EXERCISE AIM - Search the data for the string "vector" and copy each line in which it appears.
**** DATASET EXTRACT
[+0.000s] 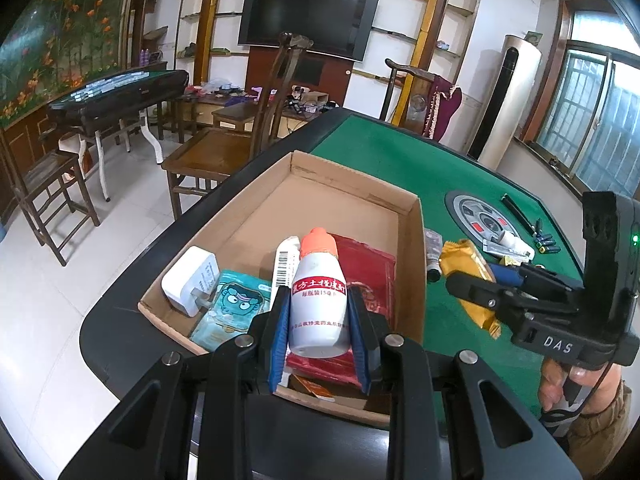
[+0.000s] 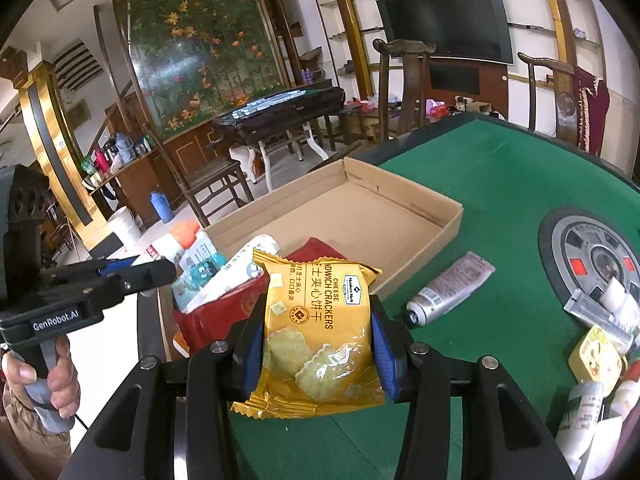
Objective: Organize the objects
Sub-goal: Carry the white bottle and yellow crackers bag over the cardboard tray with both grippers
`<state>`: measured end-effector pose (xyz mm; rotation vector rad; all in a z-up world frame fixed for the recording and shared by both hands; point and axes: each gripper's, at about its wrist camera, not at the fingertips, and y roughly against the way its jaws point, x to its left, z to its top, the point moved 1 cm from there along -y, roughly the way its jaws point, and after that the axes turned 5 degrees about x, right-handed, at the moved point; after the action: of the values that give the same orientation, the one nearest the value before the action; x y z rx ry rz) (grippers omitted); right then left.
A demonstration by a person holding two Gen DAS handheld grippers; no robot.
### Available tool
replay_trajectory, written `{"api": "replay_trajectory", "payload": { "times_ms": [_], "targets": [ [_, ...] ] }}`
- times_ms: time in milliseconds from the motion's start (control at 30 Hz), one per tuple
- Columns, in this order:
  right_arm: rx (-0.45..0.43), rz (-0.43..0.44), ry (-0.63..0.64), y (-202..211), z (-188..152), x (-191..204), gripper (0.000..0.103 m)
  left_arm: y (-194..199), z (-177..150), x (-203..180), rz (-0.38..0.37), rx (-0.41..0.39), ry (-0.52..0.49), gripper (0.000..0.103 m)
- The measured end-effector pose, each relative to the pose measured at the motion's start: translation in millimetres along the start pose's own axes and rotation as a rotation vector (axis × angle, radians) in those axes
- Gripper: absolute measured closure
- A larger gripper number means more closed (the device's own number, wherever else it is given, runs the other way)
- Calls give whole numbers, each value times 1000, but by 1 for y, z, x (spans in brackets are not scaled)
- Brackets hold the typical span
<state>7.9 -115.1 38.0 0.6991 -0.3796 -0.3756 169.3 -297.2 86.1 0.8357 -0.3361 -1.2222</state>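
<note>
- The left tool is pinching a smooth white plastic bottle with an orange cap between its blue ribbed pads, holding it upright over the near end of the shallow cardboard box.
- Lying in the box at the bottle's 9 o'clock are a blocky white charger and a glossy teal cartoon sachet; a red foil packet is showing behind it at 3 o'clock.
- The right tool is gripping a crinkly yellow cracker packet by its sides, above the green felt counter, with the box at its 12 o'clock.
- A soft silver tube is resting on the felt at the packet's 2 o'clock, beside the box wall.
</note>
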Motion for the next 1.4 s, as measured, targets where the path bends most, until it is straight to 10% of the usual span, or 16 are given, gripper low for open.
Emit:
{"api": "replay_trajectory", "payload": {
  "times_ms": [600, 1400],
  "targets": [
    [-90, 69, -57, -7, 44, 0, 53, -3, 29, 21, 44, -11, -7, 76],
    [16, -18, -43, -45, 51, -18, 53, -57, 49, 41, 72, 79, -23, 76]
  ]
}}
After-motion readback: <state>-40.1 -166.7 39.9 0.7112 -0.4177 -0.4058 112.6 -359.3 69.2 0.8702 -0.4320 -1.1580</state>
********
COMPLETED EXERCISE -
`<state>`: measured end-effector pose (xyz mm; rotation vector rad; all in a z-up world frame fixed for the recording and shared by both hands; point and axes: each gripper's, at about its wrist camera, not at the fingertips, and y roughly against the way its jaws point, x to its left, z to its top, the point moved 1 cm from there along -y, roughly the way its jaws point, and after that the axes turned 5 degrees about x, right-handed, at the moved point; after the action: of the values that give the same orientation, the one nearest the value before the action; x y z rx ry rz) (grippers omitted); right then left.
- The measured end-effector pose, each relative to the pose measured at the motion's start: translation in millimetres along the start pose's own axes and rotation as a rotation vector (axis × angle, radians) in those axes

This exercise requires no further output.